[Description of the task]:
Print exactly the lines below between the line holding "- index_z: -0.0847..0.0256" and the line holding "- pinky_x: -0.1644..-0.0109", inclusive, and nothing more.

- - - -

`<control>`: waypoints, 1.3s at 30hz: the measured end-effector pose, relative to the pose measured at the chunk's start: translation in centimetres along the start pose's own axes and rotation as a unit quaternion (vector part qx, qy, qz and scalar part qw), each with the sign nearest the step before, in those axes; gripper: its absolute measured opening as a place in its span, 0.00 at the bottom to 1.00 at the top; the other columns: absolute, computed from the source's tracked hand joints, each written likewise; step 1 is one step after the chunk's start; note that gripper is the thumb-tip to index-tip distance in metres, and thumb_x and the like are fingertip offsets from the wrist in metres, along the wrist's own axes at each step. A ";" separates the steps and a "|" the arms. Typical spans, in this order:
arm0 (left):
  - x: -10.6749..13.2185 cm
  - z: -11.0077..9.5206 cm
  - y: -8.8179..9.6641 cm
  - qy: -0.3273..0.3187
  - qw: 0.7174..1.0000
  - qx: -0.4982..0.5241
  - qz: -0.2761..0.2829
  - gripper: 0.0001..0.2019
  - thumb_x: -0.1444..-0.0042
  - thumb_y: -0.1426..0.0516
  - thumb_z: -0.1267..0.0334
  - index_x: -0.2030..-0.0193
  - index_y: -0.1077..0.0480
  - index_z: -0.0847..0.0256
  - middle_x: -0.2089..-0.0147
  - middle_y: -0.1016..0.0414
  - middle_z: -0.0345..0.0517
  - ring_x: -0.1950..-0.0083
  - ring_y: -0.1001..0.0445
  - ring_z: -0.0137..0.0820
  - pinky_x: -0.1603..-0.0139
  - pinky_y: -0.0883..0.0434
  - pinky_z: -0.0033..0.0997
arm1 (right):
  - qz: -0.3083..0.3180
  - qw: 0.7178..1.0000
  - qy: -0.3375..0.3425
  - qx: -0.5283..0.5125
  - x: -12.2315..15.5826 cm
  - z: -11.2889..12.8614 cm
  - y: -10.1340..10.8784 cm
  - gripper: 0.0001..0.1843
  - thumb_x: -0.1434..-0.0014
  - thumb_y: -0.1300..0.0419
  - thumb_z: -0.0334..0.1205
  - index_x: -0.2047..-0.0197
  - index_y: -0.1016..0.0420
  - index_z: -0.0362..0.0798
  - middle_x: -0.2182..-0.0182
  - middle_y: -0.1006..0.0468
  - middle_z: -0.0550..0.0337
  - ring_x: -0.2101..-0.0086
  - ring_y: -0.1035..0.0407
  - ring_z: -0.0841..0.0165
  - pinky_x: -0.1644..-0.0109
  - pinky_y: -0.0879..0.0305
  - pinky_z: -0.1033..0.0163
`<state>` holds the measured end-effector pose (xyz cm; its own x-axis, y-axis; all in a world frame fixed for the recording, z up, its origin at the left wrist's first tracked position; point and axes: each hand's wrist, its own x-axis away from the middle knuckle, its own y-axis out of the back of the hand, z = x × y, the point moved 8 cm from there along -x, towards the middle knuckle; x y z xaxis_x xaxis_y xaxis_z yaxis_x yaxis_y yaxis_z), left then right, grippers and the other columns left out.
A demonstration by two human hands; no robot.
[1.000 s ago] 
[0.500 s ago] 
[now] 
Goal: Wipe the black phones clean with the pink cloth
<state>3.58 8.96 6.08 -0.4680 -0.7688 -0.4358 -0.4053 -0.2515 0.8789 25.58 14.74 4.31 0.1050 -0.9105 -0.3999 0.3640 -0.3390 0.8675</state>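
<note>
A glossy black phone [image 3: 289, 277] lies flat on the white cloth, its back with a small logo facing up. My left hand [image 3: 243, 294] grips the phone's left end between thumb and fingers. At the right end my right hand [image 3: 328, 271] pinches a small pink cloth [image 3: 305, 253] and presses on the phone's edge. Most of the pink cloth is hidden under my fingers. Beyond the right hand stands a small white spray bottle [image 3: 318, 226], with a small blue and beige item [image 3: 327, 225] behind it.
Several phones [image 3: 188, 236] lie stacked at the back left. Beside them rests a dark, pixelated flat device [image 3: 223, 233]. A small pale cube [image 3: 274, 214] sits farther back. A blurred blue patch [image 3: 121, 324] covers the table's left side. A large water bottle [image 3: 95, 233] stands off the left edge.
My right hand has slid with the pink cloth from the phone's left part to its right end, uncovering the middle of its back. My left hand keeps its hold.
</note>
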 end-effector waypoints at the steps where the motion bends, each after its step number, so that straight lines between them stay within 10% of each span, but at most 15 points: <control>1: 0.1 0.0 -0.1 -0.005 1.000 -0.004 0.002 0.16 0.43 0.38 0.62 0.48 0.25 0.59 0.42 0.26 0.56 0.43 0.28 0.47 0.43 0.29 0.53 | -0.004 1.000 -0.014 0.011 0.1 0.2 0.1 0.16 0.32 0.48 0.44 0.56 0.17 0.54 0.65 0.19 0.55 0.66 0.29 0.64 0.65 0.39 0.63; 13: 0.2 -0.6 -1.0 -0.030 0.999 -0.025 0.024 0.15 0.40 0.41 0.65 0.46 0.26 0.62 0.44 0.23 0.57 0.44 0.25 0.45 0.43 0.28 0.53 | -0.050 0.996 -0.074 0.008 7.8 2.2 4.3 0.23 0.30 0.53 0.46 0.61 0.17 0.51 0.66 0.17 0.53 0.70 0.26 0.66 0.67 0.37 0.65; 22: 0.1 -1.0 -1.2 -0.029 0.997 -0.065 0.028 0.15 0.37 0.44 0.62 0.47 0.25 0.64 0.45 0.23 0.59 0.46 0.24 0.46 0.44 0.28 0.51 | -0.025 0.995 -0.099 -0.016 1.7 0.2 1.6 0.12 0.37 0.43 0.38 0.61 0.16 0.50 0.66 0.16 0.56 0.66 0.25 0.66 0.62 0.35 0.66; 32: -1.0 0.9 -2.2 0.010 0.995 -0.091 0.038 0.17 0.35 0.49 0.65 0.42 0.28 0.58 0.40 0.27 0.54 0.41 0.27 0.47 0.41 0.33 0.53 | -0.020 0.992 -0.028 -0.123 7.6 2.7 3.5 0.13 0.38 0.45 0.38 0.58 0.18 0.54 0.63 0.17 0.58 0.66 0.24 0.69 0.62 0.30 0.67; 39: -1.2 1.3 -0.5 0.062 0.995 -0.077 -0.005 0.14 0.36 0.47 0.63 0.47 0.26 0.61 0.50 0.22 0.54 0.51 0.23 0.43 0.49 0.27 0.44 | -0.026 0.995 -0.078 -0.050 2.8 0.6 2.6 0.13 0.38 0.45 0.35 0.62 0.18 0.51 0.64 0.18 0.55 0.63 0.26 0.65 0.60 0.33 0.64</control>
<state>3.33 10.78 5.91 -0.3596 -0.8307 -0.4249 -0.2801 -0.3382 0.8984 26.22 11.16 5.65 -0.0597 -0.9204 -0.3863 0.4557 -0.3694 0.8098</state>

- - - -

[Result of this exercise]:
  - index_z: -0.0847..0.0256
  - middle_x: -0.2089..-0.0147
  - middle_y: -0.1016..0.0414
  - middle_z: -0.0345..0.0517
  - ring_x: -0.1950..-0.0083
  - ring_y: -0.1001..0.0445
  - ring_z: -0.0137..0.0820
  - pinky_x: -0.1603..-0.0139
  - pinky_y: -0.0883..0.0434
  - pinky_z: -0.0033..0.0997
arm1 (right):
  - qz: -0.3083..0.3180
  - qw: 0.7178..1.0000
  - qy: -0.3375..0.3425
  - qx: -0.5283..0.5125
  - x: -12.2315..15.5826 cm
  - z: -11.2889..12.8614 cm
  - y: -10.1340..10.8784 cm
  - gripper: 0.0001..0.1843
  - thumb_x: -0.1434..-0.0014
  - thumb_y: -0.1300..0.0419
  - thumb_z: -0.0334..0.1205
  - index_x: -0.2047..-0.0197
  - index_y: -0.1016..0.0420
  - index_z: -0.0362..0.0798
  - middle_x: -0.2182..-0.0182
  - middle_y: -0.1006..0.0468
  - middle_z: -0.0550..0.0337
  - ring_x: -0.2101..-0.0086
  - ring_y: -0.1035..0.0407
  - ring_z: -0.0841..0.0165
  - pinky_x: -0.1644..-0.0109

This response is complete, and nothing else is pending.